Do You Know Your State’s Official Dog?
Hold the phone—this is important! You probably knew your state had an official motto, tree, bird, flower, and who knows what else, but if you’re lucky, your state has also wisely chosen an official state dog!
Here are the 13 official pups in alphabetical order according to state name:
1. Alaksa: The Alaskan Malamute
The Alaskan Malamute was chosen when an Alaskan kindergarten class decided that it should officially represent their state. Soon the whole student body at Polaris K-12 got excited and made some calls and spoke to the state legislature. After the students’ hard work, Alaska became the 11th state to have an official state dog.
The Alaskan Malamute has been a working dog in Alaska for thousands of years. They were used by Inuit tribes because of their ability to carry heavy loads over long distances, and they are stronger than huskies.
2. Georgia: Adoptable Dogs
In 2016, Georgia voted (30 to 14 in the senate) to name adoptable dogs as the state’s official dog. The bill was meant to honor shelter workers and bring awareness to the plight of dogs in need of adoption throughout the state.
Why wasn’t the vote unanimous? Well, it seems some lawmakers thought having a dog of an unknown breed wasn’t quite dignified, and others were hoping the English bulldog would take the spot. Now Illinois, California, Tennessee, and Colorado have named adoptable animals as their official state pets, though those states aren’t included on all lists.
3. Louisiana: Catahoula Leopard Dog
This gorgeous, high-energy working dog became Louisana’s state dog in back in 1979, and it’s thought to be one of first domesticated breeds developed in North America.
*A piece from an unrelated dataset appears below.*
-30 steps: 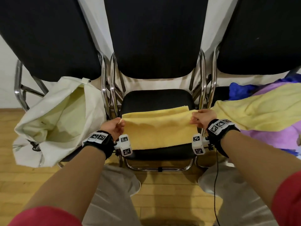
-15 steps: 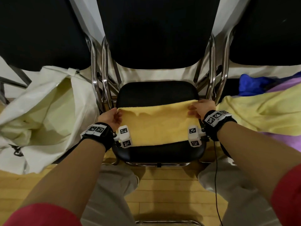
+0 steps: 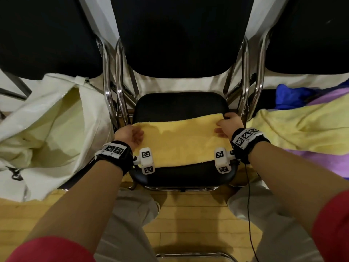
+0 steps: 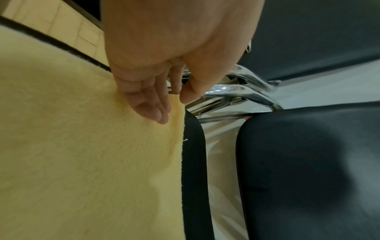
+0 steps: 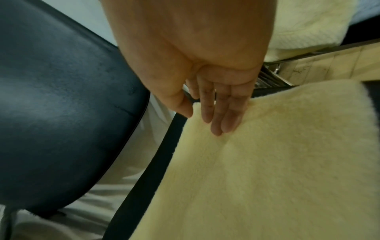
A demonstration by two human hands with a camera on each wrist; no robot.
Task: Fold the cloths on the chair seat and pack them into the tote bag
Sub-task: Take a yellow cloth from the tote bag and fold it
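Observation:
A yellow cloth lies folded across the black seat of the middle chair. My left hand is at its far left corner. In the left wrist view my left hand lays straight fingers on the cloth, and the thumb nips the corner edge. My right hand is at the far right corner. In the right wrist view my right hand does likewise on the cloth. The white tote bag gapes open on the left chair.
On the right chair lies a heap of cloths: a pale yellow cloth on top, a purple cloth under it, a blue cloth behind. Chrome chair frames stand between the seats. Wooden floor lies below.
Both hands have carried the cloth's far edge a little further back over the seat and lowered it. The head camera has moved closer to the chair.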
The theory is that the Catahoula is a cross between red wolves and dogs brought by Spanish settlers. It’s named for Louisiana’s Catahoula Lake, where the dog originated (again, in theory).
4. Maryland: Chesapeake Bay Retriever
This is another one that makes sense considering the Chesapeake Bay is in Maryland. The dog has been proudly representing Maryland since 1964.
5. Massachusetts: The Boston Terrier
The Boston Terrier is the smallest dog to make the list (Kansas proposed the Cairn Terrier in 2012, but Toto didn’t make the cut). The black-and-white, well-mannered pups were first recognized by the American Kennel Club in 1897, and they continue to be popular, especially in Boston, today.
6. New Hampshire: Chinook
The Chinook was approved as New Hampshire’s state dog in 2009. It’s a sledding and working dog that originated in New Hampshire in 1917. The bill proposing the dog’s new official status was the inspired by a group of seventh graders.